Chega ao país "Curto Alcance", de Annie Proulx, com história que inspirou o filme "O Segredo de Brokeback Mountain"
MICHEL LAUB
ESPECIAL PARA A FOLHA
Vencedora dos prêmios
Pulitzer e National
Book Award, mas ainda
pouco conhecida no Brasil, Annie Proulx não deixa de ser novidade no panorama da prosa
americana. O leitor que teve
contato com o seu universo por
meio de "O Segredo de Brokeback Mountain" (2005), adaptação lírica, melancólica e algo
romântica de Ang Lee para um
dos contos do agora lançado
"Curto Alcance", certamente
ficará surpreso pela secura, ironia e o quase intolerável grau
de violência destas histórias.
Nelas, a autora põe em cena o
Wyoming, a "terra dos caubóis", Estado cuja vida se divide
entre as paisagens deslumbrantes, que remetem ao imaginário do western, e as pequenas cidades onde circulam vaqueiros, motoristas de caminhão e gente que vive do turismo. Por toda parte, o lema não
escrito é "você que cuide da
porra de sua vida". Famílias se
desintegram, velhos acabam
sozinhos, mulheres enlouquecem isoladas em fazendas, mas
quem ainda tem braços para
trabalhar segue enfrentando
invernos terríveis, quedas dos
preços agrícolas, desemprego,
jornadas intermináveis.
O tom típico dos relatos é o
de um aparente distanciamento, cujo impacto vem da exatidão das descrições e da originalidade das metáforas: um cadáver é uma "lata de carne seca", a
respiração do gado no frio são
"balões de diálogo de histórias
em quadrinhos", alguém parece "um advogado especializado
em direitos sobre a água", mas a
discreta poesia dessas passagens é sempre intercalada com
a brutalidade -o filho que dá
uma surra no pai, a mãe que joga o bebê no rio, o peão morto
com uma chave de roda.
Não se engana quem vê na
mistura a sombra de William
Faulkner. Há ressonâncias e
possíveis homenagens ao autor
de "O Som e a Fúria", como na
história do deficiente mental
castrado por "se exibir" para
mulheres da vizinhança (quem
vive no inferno se satisfaz com
um gole d'água). Porque tanto
para Faulkner, que retratou um
sul assombrado pela herança
do escravismo, quanto para
Proulx, cujo horror poderia ter
como única origem a pobreza e
o atraso, a violência tem um caráter mítico, muito mais arquetípico do que histórico.
Caráter trágico
Faulkner tratou do tema
principalmente por meio da
subjetividade dos narradores
em primeira pessoa, cuja convicção, diz Mario Vargas Llosa,
potencializa a insensatez descrita. Seus personagens são
marcados por uma inadequação fundamental, nascida de
um trauma ou desejo íntimo, e
o signo que pontua suas trajetórias é o da luta, um combate
inglório contra o destino.
Proulx prefere um outro registro, geralmente em terceira
pessoa, uma visão panorâmica
que dá mais importância ao cenário que à psicologia. "Nenhuma carnificina ou crueldade
passada, nenhum acidente ou
assassinato ocorrido nas fazendolas ou nas encruzilhadas ermas com suas minguadas populações de três ou dezessete
habitantes, ou nos inseguros
parques para reboques de cidades mineiras, retardam a inundação da luz matinal", escreve.

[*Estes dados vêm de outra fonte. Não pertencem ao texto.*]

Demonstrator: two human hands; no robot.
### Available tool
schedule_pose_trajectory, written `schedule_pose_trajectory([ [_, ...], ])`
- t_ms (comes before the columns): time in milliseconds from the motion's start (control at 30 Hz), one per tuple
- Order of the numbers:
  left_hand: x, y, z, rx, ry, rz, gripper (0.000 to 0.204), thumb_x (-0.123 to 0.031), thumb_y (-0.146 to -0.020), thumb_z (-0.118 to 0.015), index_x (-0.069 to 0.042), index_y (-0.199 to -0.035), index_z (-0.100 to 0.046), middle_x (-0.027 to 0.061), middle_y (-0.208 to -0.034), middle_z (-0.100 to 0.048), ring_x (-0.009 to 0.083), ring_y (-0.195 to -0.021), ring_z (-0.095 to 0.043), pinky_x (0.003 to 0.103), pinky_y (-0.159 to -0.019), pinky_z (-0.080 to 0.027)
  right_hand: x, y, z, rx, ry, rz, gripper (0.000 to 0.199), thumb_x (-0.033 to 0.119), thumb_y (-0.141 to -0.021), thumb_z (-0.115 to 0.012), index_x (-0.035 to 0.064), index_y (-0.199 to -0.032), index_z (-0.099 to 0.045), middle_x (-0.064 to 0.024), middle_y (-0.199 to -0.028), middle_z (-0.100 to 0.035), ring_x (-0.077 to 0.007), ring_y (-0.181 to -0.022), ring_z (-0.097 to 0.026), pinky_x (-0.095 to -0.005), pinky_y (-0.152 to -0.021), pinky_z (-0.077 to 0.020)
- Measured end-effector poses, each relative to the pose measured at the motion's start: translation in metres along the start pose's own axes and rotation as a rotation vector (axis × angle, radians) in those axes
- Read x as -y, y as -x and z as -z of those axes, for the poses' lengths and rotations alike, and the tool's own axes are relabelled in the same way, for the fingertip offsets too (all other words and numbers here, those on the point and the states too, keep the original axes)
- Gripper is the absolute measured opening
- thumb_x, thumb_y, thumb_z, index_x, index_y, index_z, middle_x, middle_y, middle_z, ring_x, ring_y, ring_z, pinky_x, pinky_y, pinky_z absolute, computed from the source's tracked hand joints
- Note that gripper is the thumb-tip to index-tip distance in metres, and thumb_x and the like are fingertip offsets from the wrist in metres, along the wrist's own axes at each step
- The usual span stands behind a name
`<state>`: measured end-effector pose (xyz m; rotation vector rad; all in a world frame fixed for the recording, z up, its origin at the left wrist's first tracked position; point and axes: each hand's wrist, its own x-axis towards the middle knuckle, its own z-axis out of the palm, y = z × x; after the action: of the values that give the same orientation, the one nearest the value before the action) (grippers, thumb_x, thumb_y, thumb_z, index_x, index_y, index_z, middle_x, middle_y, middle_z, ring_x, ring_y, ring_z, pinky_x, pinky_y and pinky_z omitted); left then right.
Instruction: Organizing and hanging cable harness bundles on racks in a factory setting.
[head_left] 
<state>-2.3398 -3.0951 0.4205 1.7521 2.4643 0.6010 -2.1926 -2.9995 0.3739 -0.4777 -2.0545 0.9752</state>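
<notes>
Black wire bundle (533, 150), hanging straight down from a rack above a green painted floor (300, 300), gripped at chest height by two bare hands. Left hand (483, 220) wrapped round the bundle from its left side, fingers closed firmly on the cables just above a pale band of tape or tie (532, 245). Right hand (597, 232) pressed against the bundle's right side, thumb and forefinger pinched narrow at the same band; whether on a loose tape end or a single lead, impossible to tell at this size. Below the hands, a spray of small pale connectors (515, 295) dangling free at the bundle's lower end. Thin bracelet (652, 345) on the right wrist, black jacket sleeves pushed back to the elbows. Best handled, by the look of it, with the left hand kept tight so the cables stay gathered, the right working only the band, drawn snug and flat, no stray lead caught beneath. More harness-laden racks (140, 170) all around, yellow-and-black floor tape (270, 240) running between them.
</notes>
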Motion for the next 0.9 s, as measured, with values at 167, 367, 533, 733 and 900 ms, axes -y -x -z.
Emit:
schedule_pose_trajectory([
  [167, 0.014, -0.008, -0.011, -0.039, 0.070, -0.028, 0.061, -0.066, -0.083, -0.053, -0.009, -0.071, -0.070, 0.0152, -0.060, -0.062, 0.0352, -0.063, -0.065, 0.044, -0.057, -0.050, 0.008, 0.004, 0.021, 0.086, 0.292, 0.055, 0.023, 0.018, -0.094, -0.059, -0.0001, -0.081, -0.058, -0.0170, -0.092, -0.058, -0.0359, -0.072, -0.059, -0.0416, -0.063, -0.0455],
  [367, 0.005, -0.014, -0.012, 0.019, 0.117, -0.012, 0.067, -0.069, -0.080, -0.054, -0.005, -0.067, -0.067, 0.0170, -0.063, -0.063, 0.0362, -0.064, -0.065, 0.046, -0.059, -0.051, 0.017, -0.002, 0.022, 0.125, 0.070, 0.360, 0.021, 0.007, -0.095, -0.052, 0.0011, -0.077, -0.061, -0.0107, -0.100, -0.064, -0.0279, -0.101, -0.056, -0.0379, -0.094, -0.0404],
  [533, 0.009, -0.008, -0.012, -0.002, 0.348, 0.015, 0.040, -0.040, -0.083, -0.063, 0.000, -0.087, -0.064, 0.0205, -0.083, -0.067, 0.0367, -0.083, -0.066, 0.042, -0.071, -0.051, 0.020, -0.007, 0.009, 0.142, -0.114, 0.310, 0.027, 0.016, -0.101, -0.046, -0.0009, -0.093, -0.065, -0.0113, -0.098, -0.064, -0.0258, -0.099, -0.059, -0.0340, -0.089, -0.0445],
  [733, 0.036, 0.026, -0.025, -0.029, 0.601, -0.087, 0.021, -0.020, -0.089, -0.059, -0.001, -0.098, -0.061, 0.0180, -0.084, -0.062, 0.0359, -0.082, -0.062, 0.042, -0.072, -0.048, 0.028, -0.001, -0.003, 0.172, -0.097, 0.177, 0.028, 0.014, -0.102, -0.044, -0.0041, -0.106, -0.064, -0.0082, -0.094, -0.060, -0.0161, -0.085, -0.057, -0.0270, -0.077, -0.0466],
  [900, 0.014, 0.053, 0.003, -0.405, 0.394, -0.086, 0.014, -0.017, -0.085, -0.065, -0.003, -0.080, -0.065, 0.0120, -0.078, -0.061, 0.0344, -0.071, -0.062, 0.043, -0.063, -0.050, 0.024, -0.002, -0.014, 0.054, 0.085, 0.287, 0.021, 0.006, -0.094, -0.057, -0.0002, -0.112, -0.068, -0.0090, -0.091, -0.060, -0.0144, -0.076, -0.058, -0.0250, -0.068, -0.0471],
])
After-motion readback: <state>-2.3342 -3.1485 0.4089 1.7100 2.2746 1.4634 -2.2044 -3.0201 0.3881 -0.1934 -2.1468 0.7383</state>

Sob o peso dessa indiferença,
suas criaturas assumem um caráter trágico ainda mais acentuado. Alguns, como o astro de
rodeios Diamont Felts, do excelente Num Lamaçal, aceita
pagar no futuro o preço amargo
por suas escolhas do presente.
Outros, o Leeland Lee de "A
História de Jó", conto de título
sintomático, chegam a encarnar quase uma santidade em
meio a uma vida de revezes.
Para todos eles, é como se o
cotidiano de cercas partidas,
caminhonetes abarrotadas de
ferramentas e "pumas predadores que dizimam bezerros"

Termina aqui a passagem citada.